WHAT THE TASK ASKS:
Should a picture appear anywhere in the data, omit it and copy everything else exactly.

RECORDED DATA:
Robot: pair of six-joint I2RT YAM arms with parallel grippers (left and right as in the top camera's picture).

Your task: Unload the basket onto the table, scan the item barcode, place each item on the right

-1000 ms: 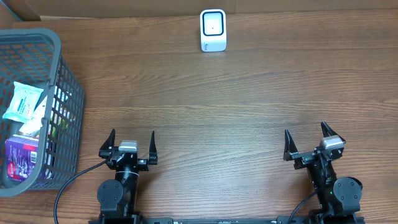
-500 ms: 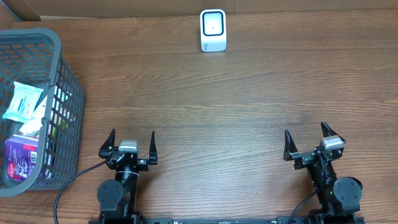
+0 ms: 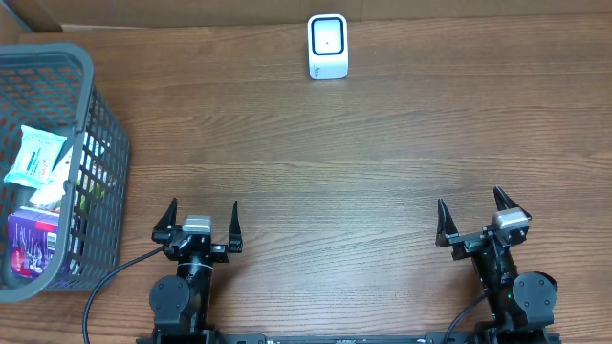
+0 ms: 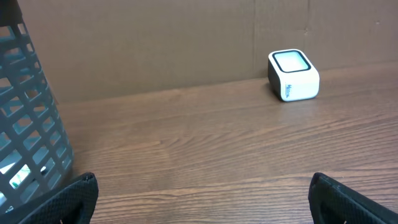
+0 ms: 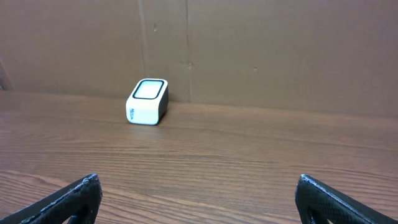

OUTPUT:
Robot: pair of six-joint I2RT YAM arms with parallel grippers (left and right as in the top camera's picture).

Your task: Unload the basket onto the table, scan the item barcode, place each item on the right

-1000 ms: 
-500 ms: 
+0 ms: 
+0 ms: 
+0 ms: 

No further output is expected for this exercise.